Daschle spokesman Jay Carson denies that his boss didn’t want to see the Corzine bill become law. He blames its not being introduced as an amendment on technical Senate rules the Democrats needed to invoke in order “to stop the Republicans from filibustering the Homeland Security bill. And one of down sides was there were some very good proposals like this chemical security bill that didn’t become a part of it.” The Corzine bill is one of the 10 bills Daschle has introduced as part of the legislation he’d like to see passed this year, Carson notes.
That doesn’t reassure Corzine, who is no longer on the Environment Committee and who seems to sense that his bill missed its chance, particularly with the GOP running the show again. At the end of the debate last year, “we were working with Senator Inhofe” — then the ranking Republican on the Environment Committee — “to address some of the issues people were most concerned about, and I was prepared to compromise on a number of them, including making Homeland Security the lead agency,” instead of the EPA, Corzine recalls. “I was trying to reach out to get this passed any way I could. But there was a limitation on the number of amendments that would be offered and the leadership had queued up what they wanted to get to first. Then we came down to the last moments and there wasn’t enough time. I was very disappointed.”
Asked if he’s frustrated with what he’s seen, Corzine says, “‘Frustration’ is not the word so much as ‘angry.’” Congress is “not willing to address this issue important to the safety of the communities we’re elected to represent.”
Does he think his bill has any chance of becoming law? “Quite honestly?” he asks. “No.”
Asked if he supports the Corzine bill, Kuehne demurs. “A well-structured program could be beneficial,” he says, “but we are concerned that a poorly conceived and hastily implemented program would have the opposite effect. This issue is too important to allow politics to dictate policy.” McGloon now says that the ACC supports some sort of mandatory requirement for its companies. Why didn’t it last year? Why did it work so hard to derail Corzine’s bill, so that 18 months after Sept. 11 nothing has been done about the tremendous risk chemical plants pose for all of us? “Everybody talks about last year, but we’re focused on this year,” she says.

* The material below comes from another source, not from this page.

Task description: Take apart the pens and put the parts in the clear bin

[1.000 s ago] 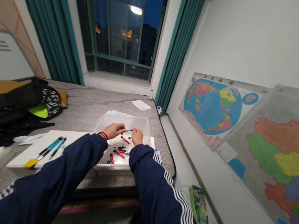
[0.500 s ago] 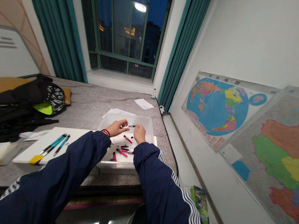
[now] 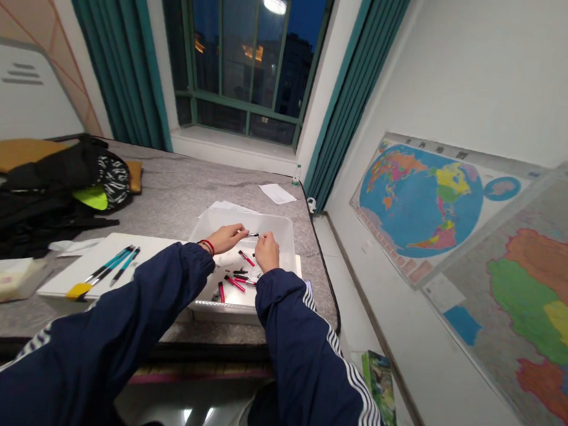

Then again, there were a lot of reasons the ACC would want to forget last year, including regular reports of poor security at their plants. Last Sept. 3, environmental activists Frank and Rosa Ferreira went to South Kearney and, wandering up and down the chain-link fence, videotaped the Kuehne plant for 20 minutes. No one approached them once. Two days later they did it again. Again, no one said boo. In July 2002, Richard Pienciak of the New York Daily News visited the Matheson Tri-Gas facility in East Rutherford, N.J., where a worst-case scenario would send 100,000 pounds of toxic hydrochloric acid gas into the area, killing 100,000. Pienciak found no apparent security — and an open and unguarded fence. In April 2002, Carl Prine of the Pittsburgh Tribune-Review remarkably sashayed into 30 chemical plants, warehouses and transport centers in Baltimore, Chicago and Houston.
Earlier this month, the ACC announced that it was launching a $50 million advertising and public relations campaign to improve its image.